### The task
Write the lines out again, from the top of the material to the line containing "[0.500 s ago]", pictures excluded.

### Recorded data
┌──
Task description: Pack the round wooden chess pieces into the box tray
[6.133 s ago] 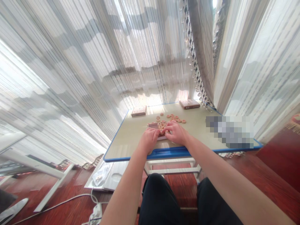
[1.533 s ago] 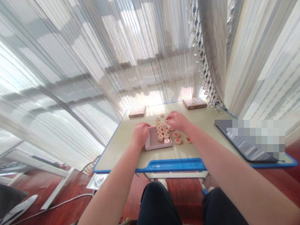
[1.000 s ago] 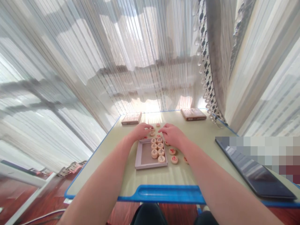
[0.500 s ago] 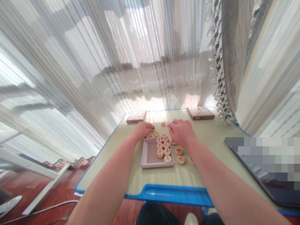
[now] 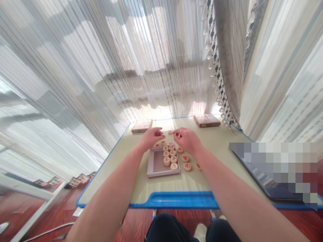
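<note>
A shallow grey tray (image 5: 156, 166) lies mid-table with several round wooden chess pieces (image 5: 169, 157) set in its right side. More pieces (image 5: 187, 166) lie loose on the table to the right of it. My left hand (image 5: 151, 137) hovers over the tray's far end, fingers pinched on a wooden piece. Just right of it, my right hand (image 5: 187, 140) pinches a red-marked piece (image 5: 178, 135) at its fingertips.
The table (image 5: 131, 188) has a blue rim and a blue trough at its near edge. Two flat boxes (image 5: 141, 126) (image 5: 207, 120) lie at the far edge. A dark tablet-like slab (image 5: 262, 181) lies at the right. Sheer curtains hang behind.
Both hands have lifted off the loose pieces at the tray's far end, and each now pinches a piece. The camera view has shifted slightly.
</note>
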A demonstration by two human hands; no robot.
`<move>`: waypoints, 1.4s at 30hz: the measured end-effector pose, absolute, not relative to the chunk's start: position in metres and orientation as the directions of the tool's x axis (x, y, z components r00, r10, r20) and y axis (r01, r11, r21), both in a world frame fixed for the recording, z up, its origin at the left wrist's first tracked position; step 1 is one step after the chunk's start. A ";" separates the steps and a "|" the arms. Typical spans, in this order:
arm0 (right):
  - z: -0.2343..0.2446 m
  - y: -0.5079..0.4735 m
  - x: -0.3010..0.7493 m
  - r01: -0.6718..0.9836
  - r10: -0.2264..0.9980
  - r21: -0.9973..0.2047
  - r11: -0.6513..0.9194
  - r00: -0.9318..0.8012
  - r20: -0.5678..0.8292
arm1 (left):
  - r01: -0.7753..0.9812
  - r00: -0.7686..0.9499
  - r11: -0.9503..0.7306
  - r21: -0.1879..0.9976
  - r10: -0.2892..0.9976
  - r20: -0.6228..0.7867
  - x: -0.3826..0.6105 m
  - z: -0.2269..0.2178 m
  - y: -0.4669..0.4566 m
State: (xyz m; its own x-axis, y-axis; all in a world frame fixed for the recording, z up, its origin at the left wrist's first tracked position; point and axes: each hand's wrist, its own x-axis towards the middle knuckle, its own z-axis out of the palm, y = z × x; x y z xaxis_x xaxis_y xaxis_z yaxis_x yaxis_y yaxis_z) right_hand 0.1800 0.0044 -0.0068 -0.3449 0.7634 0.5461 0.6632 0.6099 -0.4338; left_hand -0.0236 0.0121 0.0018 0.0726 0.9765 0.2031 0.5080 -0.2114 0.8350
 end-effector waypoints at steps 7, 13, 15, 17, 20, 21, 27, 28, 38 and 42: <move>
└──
### Task solution
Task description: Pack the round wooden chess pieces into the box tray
[6.133 s ago] 
[1.533 s ago] 
[1.000 s ago] 
[0.500 s ago] 

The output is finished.